About this auditory neuroscience research news

Author: Julie Pryor
Source: MIT
Contact: Julie Pryor – MIT
Image: The image is credited to Rebekka Dunlap

Original Research: Open access.
“Deep neural network models reveal interplay of peripheral coding and stimulus statistics in pitch perception” by Mark R. Saddler, Ray Gonzalez & Josh H. McDermott. Nature Communications

Abstract

Deep neural network models reveal interplay of peripheral coding and stimulus statistics in pitch perception

Perception is thought to be shaped by the environments for which organisms are optimized. These influences are difficult to test in biological organisms but may be revealed by machine perceptual systems optimized under different conditions. We investigated environmental and physiological influences on pitch perception, whose properties are commonly linked to peripheral neural coding limits.

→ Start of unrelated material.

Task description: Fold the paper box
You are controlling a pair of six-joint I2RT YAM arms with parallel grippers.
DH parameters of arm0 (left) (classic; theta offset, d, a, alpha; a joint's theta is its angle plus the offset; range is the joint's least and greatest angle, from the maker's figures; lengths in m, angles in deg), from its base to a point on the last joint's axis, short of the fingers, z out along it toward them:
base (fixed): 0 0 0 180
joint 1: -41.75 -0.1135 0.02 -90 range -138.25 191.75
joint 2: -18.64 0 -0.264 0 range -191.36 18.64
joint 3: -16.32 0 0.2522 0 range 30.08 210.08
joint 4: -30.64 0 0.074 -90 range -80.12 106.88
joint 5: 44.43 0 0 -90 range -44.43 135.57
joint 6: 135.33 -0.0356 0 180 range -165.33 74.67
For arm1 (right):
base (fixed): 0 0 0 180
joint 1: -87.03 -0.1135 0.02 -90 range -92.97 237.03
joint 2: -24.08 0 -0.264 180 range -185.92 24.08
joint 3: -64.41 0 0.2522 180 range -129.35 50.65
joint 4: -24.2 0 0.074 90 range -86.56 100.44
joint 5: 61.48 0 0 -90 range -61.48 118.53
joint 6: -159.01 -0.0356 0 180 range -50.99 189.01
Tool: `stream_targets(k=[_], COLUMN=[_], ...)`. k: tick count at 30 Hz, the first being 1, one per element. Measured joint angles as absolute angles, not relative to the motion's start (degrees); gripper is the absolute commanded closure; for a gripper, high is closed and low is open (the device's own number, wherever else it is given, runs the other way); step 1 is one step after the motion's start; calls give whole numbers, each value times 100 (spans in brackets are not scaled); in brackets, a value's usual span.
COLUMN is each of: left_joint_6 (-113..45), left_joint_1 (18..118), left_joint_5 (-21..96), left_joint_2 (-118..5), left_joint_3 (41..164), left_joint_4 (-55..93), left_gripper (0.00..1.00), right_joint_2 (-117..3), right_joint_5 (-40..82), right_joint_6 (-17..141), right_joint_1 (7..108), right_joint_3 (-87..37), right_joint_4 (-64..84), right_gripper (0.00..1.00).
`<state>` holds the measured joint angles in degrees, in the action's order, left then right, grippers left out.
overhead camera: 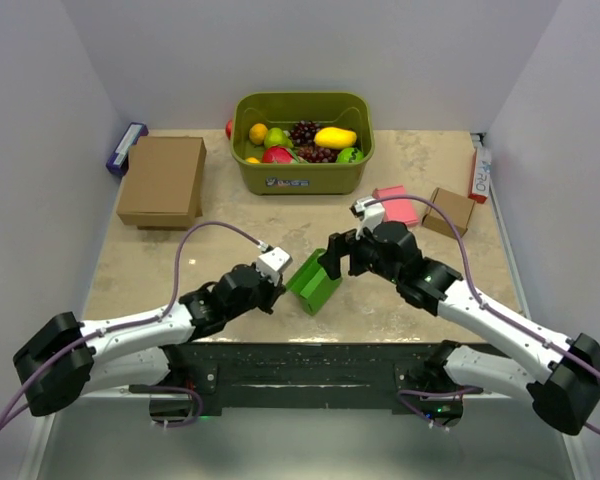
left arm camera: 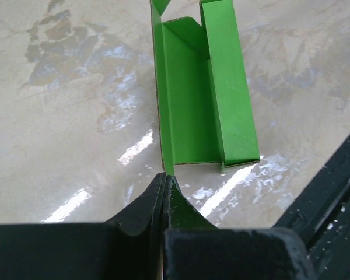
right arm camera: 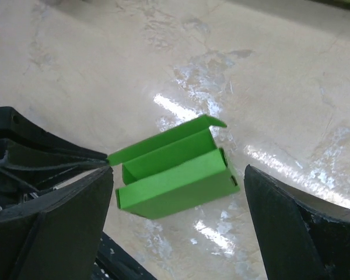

We first trained artificial neural networks to estimate fundamental frequency from biologically faithful cochlear representations of natural sounds. The best-performing networks replicated many characteristics of human pitch judgments. To probe the origins of these characteristics, we then optimized networks given altered cochleae or sound statistics. Human-like behavior emerged only when cochleae had high temporal fidelity and when models were optimized for naturalistic sounds.

The results suggest pitch perception is critically shaped by the constraints of natural environments in addition to those of the cochlea, illustrating the use of artificial neural networks to reveal underpinnings of behavior.